Try it: Each line of the listing below must be retyped exactly, with images left out.

Data shown:
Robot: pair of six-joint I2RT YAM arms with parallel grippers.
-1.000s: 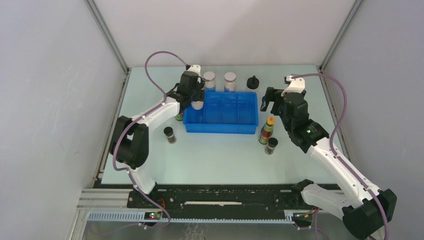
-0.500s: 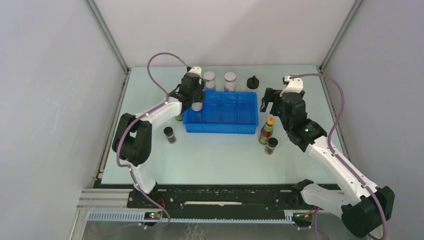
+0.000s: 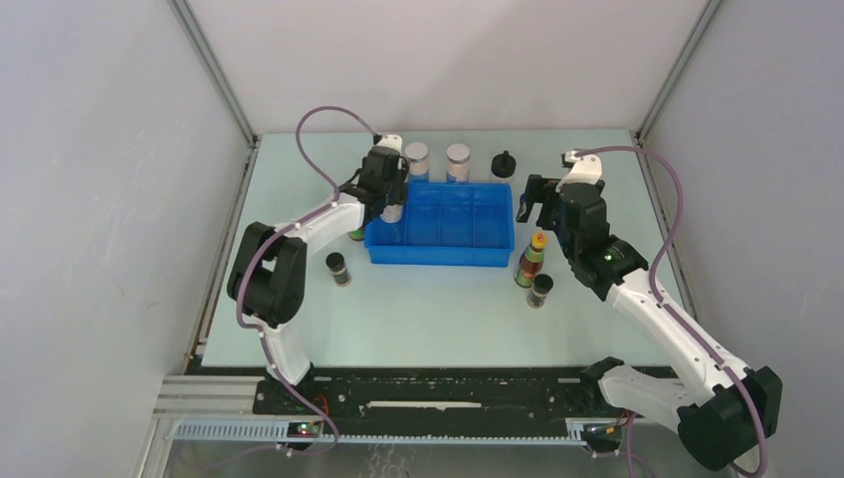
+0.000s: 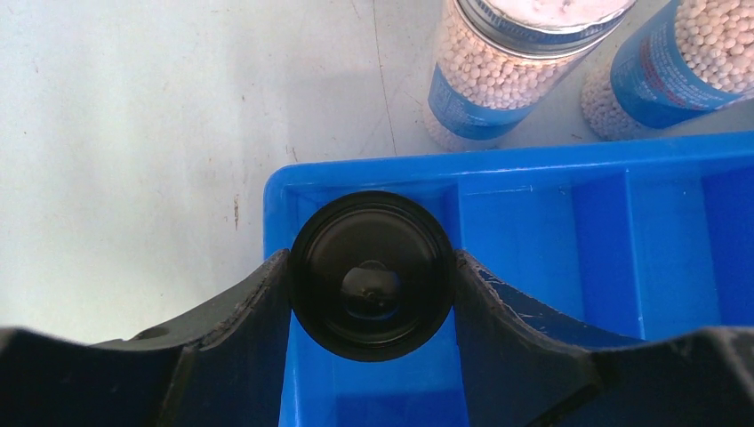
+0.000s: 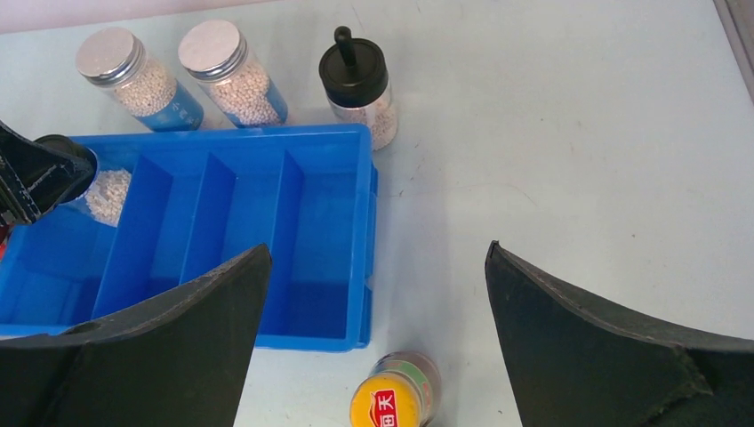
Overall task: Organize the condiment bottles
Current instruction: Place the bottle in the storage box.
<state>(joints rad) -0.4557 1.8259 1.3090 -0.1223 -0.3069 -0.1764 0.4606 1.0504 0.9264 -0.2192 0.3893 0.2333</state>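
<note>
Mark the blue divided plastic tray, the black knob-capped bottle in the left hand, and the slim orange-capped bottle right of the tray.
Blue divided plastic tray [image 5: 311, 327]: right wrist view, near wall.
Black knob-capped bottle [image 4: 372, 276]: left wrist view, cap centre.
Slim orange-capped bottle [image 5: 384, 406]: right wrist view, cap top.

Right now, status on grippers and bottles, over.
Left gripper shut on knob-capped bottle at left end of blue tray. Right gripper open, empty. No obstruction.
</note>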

Answer space:
Robot: pair of six-joint I2RT YAM arms with parallel grippers.
-1.000s: 
-0.500s: 
+0.000s: 
+0.000s: 
+0.000s: 
Overall task: Organize the condiment bottles
Current instruction: Place the bottle in the storage box.
<state>(joints rad) -0.4557 1.8259 1.3090 -0.1223 -0.3069 -0.1764 0.4606 1.0504 0.9264 -0.2192 0.3893 0.2333</state>
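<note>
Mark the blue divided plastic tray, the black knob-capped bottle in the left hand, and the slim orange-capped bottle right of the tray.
Blue divided plastic tray [image 5: 311, 327]: right wrist view, near wall.
Black knob-capped bottle [image 4: 372, 276]: left wrist view, cap centre.
Slim orange-capped bottle [image 5: 384, 406]: right wrist view, cap top.

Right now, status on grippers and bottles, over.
Left gripper shut on knob-capped bottle at left end of blue tray. Right gripper open, empty. No obstruction.
</note>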

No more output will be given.